Interestingly, this study also showed that model-based iterative reconstruction neither reduced metal artifacts, nor noise, nor improved CNR. These findings are in accordance with data published in a previous study [Citation25]. Optimization of noise and CNR would be essential to ensure better delineation of a liver lesion but was not the main object of the study. Other ways to mitigate metal artifacts are reducing the collimation and decreasing the detector spacing, while the tube peak voltage and current should be increased. However, the effect of e.g., increasing tube voltage is less effective than iMAR in reducing metal artifacts [Citation16]. The radiation dose and decreasing soft tissue contrast limit an arbitrary increase in tube voltage.

In contrast to other methods, the approach of metal artifact evaluation shown in this study is a more comprehensive evaluation of metal artifacts as it captures them in three dimensions. Thus, the quantitative assessment allows metal artifacts to be assessed independently of their puncture angle. Puncture pathways coplanar to the axial orientation are easier to perform, but streak artifacts usually spread along the projection axis of the most enormous metal mass.

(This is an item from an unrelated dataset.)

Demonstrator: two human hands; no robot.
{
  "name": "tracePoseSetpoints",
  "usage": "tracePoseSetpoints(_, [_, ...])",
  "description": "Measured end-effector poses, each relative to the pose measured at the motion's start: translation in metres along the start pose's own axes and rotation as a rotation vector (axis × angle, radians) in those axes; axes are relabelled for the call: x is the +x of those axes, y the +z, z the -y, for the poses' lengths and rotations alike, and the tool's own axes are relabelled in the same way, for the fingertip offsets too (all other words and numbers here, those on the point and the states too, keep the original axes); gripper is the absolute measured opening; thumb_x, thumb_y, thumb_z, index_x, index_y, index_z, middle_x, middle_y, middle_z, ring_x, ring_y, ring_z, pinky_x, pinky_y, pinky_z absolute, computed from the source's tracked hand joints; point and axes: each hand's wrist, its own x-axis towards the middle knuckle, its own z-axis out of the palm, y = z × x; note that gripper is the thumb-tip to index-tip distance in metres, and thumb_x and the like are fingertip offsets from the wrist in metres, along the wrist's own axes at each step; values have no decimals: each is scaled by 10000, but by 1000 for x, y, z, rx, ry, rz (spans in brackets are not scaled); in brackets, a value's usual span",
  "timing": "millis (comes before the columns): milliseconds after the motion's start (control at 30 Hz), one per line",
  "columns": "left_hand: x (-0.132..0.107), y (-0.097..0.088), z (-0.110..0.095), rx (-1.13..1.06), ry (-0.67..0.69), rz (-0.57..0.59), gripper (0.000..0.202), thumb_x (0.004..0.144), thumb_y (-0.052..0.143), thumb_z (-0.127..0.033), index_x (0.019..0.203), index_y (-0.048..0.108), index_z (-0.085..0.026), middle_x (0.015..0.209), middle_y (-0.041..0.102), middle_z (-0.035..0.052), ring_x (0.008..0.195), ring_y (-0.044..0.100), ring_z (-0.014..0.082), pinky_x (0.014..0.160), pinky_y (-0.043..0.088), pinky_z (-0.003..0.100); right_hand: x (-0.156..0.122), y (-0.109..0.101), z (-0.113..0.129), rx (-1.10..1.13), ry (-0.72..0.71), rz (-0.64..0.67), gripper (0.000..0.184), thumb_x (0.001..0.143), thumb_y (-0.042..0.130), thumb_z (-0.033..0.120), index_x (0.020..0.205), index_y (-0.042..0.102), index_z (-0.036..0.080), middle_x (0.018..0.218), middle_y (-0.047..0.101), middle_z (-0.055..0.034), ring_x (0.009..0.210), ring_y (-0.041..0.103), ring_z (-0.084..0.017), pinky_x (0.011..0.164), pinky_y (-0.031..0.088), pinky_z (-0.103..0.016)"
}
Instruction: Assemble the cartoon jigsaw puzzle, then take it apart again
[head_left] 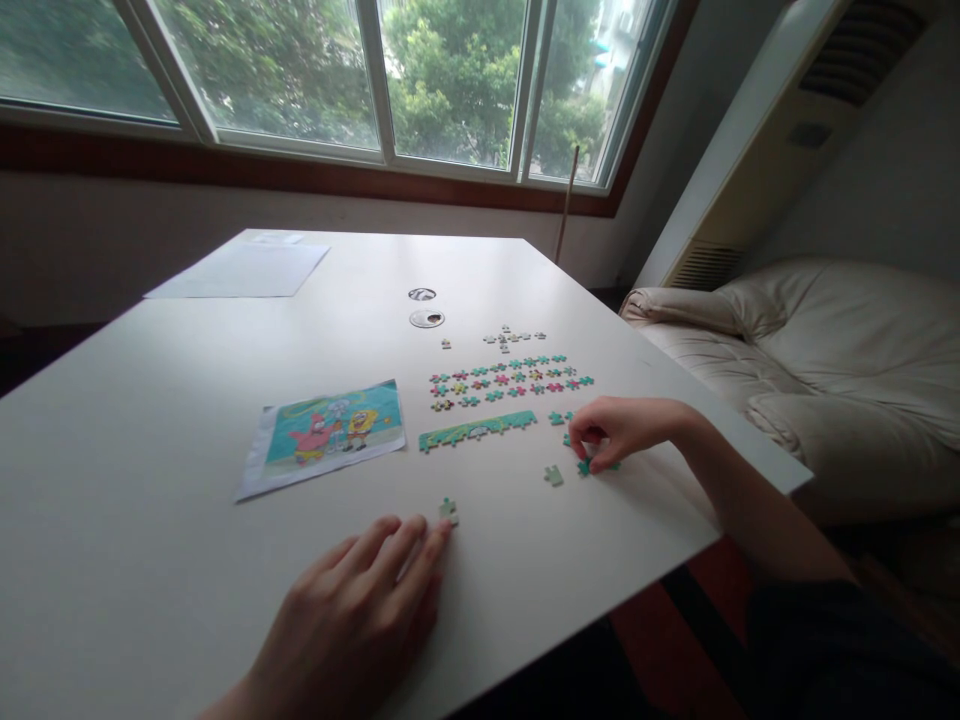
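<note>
Tabletop (187,400): white, smooth, with a soft sheen. On it, flat interlocking pieces with rounded knobs and notches. Assembled strip (480,431): long, narrow, teal and green, knobbed along its near edge. Beyond it, loose pieces (501,380) in rough rows, teal with pink and yellow patches. Picture sheet (330,430): thin, white-bordered, cartoon figures on teal, left of the strip. Padded seat (832,350) past the table: cream, creased, leather-like.

Left hand (367,590): palm down on the near side, fingers extended and close together; a fingertip touches a pale green piece (448,508), which lies flat just beyond. Right hand (626,430): right of the strip, thumb and forefinger bent toward each other over a teal piece (583,467); cannot tell whether they grip it. Pale grey-green piece (553,475) lies just left of that hand, apart from it.
</note>
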Motion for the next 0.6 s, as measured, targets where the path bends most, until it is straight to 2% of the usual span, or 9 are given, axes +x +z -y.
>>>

This study does have certain limitations. Firstly, no thermal ablation was performed before CT-imaging, and thus, no ablation is available for image quality evaluation. Additionally, the tests were performed in an animal model and not on the human objects. Further studies should include the artifact reduction post thermal ablation application and in a larger group of people. Moreover, the dedicated metal artifact reduction algorithm used in this work was from one individual vendor. Currently, similar dedicated metal artifact reduction algorithms can be purchased from many CT vendors. Finally, one drawback of the method for semiautomatic quantitative metal artifact evaluation is the missing differentiation between dark streak artifacts and blooming artifacts. In the case of these specific artifact types, further development of the artifact segmentation method is required. It is conceivable to apply the technique of metal artifact quantification to any other organs e.g., bone. Still, this study has focused on metal artifacts within the liver since the consideration of other organs seems subordinate in liver ablation procedures.

Conclusion

In summary, a dedicated iterative metal artifact reduction algorithm showed the benefits of MWA and cryoablation, reducing the extent of metal artifact and improving image quality CT images during CT-guided thermal ablations.

Ethical approval

The study was performed according to rules outlined by the local and governmental animal care committee instituted by the German government. The ethics committee approved this study as a part of other trials.

Author contributions

The corresponding author declares that all authors have read the manuscript and have given permission to submit the work in its current version. All authors have made substantial contributions to conception and design of the study, acquisition data, or analysis and interpretation of data; drafting the article or revising it.

Disclosure statement

No potential conflict of interest was reported by the author(s).

Additional information

Funding

PD Dr. Thuy Duong Do was supported by a grant from the Medical Faculty of the University of Heidelberg.